Splenosis refers to the heterotopic transplantation of splenic tissue following splenic trauma or splenectomy. Splenosis is typically asymptomatic and is often identified incidentally.

Case presentation

We report a case of splenosis with colon and stomach invasion presenting as lower gastrointestinal bleeding and mimicking colonic gastrointestinal stromal tumour (GIST). The importance of suspicion for splenosis in patients with a history of splenic injury should be highlighted. Computed tomography (CT)-guided biopsy, nuclear scintigraphy and ferumoxide-enhanced magnetic resonance imaging (MRI) can support an accurate diagnosis.

Conclusions

An accurate diagnosis of splenosis is important to avoid unnecessary operations, especially in patients with previous histories of splenic trauma or splenectomy.

Background

Splenosis was first described by Buchbinder and Lipkopf in 1939 and is reported to occur in nearly 65% of patients who experience splenic trauma and splenectomy [1]. Most patients with splenosis are asymptomatic. Cases of splenosis are usually misdiagnosed as tumours of the thorax, abdomen and pelvis, and patients often undergo unnecessary operations [25]. Here, we report a case of splenosis presenting with lower gastrointestinal bleeding indistinguishable from colonic gastrointestinal stromal tumour (GIST). Upper gastrointestinal endoscopy and colonoscopy were performed, and a mass was identified in the splenic flexure of the colon. CT imaging revealed that this mass invaded the colon and stomach. A clinical diagnosis of colon cancer or colonic GIST was made. Local colon excision and local stomach excision were performed. Pathological examination revealed this neoplasm to be splenosis.

Case presentation

The patient was a 40-year-old man who had undergone splenectomy secondary to a traffic accident 10 years prior to presentation. He reported recurrent melena for 1 month prior to admission. On admission, the patient’s vital signs were normal, and physical examination was unremarkable. Laboratory findings revealed a haemoglobin level of 44 g/L. After blood transfusion, the patient’s haemoglobin level increased to 80 g/L. All tumour marker values were normal. To identify the cause of his gastrointestinal bleeding, upper gastrointestinal endoscopy and colonoscopy were performed. Upper gastrointestinal endoscopy revealed chronic superficial gastritis, and no mass was found (Fig. 1).

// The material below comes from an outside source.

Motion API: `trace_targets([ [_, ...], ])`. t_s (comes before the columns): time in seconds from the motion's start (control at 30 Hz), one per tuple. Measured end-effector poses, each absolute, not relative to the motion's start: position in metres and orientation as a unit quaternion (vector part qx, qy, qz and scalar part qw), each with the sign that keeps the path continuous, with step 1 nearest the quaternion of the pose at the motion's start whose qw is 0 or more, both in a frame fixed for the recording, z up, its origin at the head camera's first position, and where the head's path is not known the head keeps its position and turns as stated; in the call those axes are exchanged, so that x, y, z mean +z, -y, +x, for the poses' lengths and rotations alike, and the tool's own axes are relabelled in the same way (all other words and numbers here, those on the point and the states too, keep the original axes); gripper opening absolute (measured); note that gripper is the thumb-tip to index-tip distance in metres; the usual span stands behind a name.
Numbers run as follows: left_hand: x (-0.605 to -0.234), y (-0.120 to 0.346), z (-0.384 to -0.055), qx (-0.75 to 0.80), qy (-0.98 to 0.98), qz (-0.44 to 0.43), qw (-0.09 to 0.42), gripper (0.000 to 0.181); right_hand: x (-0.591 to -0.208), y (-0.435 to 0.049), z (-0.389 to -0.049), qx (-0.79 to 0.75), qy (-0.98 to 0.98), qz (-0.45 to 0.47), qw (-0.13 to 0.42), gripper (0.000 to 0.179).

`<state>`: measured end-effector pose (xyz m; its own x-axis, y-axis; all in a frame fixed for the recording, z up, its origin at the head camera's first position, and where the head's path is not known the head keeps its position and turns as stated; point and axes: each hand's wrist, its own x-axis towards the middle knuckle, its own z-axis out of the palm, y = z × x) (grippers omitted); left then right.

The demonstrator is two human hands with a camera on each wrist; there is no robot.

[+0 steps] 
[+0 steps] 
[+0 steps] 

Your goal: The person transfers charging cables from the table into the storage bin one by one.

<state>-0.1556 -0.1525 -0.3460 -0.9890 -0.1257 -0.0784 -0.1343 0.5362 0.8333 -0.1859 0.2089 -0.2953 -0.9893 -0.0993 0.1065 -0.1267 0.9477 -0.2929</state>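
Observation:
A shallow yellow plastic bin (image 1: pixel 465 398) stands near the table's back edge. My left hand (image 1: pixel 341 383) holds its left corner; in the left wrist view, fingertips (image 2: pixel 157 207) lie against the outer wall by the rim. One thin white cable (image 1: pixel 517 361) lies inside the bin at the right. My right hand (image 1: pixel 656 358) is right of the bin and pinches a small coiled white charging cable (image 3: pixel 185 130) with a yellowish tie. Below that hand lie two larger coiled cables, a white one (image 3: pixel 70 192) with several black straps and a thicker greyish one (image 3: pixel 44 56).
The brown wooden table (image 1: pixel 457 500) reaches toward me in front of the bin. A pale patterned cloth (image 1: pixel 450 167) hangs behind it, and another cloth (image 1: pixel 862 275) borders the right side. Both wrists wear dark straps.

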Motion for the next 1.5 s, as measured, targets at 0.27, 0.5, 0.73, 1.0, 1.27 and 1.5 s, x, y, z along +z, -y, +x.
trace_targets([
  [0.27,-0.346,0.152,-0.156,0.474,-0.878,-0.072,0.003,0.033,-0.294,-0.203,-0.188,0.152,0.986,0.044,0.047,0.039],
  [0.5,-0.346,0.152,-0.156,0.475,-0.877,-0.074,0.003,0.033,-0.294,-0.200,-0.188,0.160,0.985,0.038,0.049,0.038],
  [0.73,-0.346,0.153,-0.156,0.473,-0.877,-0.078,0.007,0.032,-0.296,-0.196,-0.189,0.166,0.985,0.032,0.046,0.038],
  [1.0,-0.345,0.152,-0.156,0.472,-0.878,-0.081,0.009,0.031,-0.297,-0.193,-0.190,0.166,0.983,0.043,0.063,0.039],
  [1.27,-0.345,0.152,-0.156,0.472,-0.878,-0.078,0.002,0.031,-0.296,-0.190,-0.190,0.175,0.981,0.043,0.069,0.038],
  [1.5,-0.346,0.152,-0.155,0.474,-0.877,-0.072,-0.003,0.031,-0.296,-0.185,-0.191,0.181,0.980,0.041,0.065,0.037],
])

Colonoscopy revealed a large, round neoplasm in the splenic flexure of the colon that had the appearance of a colon cancer or colonic gastrointestinal stromal tumour (Fig. 2). Biopsy revealed chronic colitis, and no tumour cells were identified. An abdominal contrast-enhanced CT revealed a very large mass located in the splenic fossa that was approximately 5 cm in diameter and appeared to invade the splenic flexure of the colon (Fig. 3); the lesion was consistent with colon tumour. Thus, a clinical diagnosis of colonic GIST was made.

Fig. 1
figure 1

No mass was found by upper gastrointestinal endoscopy

Fig. 2
figure 2

Colonoscopy revealed a large, round neoplasm in the splenic flexure of the colon

Fig. 3
figure 3

CT showing a huge tumour located in the splenic fossa and the tumour invading into the splenic flexure of the colon

The patient underwent laparotomy through a rectus incision of the left lower abdomen. One mass measuring 5 cm × 4 cm × 5 cm (Fig. 4), located between the colon and stomach, was identified. The lesion invaded into the transverse colon and the greater gastric curvature. Local colectomy excision and local stomach excision were performed. Pathological examination revealed this neoplasm to be 5.0 cm in maximum dimension with features resembling those of a normal spleen (Fig. 5). The diagnosis was amended to splenosis invading the colon mucosa and gastric serosa near the muscular layer (Fig. 6).

Fig. 4
figure 4

This neoplasm was 5.0 cm in maximum dimension, with features resembling normal spleen

Fig. 5
figure 5

(HE stain, ×10) Splenosis invade into the colon mucosa. a Colon mucosa. b Splenic nodule showing white pulp surrounded by red pulp

Fig. 6
figure 6

(HE stain, ×10) Splenosis invade into the gastric serosa, near the muscular layer. a Gastric mucosa. b Gasric muscular layer

Discussion

The term “splenosis” is used to describe the heterotopic transplantation of splenic tissue following splenic trauma or splenectomy. The term was first used by Buchbinder and Lipkopf in 1939 [1]. Splenosis can be identified in nearly 65% of patients who experience splenic trauma and undergo splenectomy [6].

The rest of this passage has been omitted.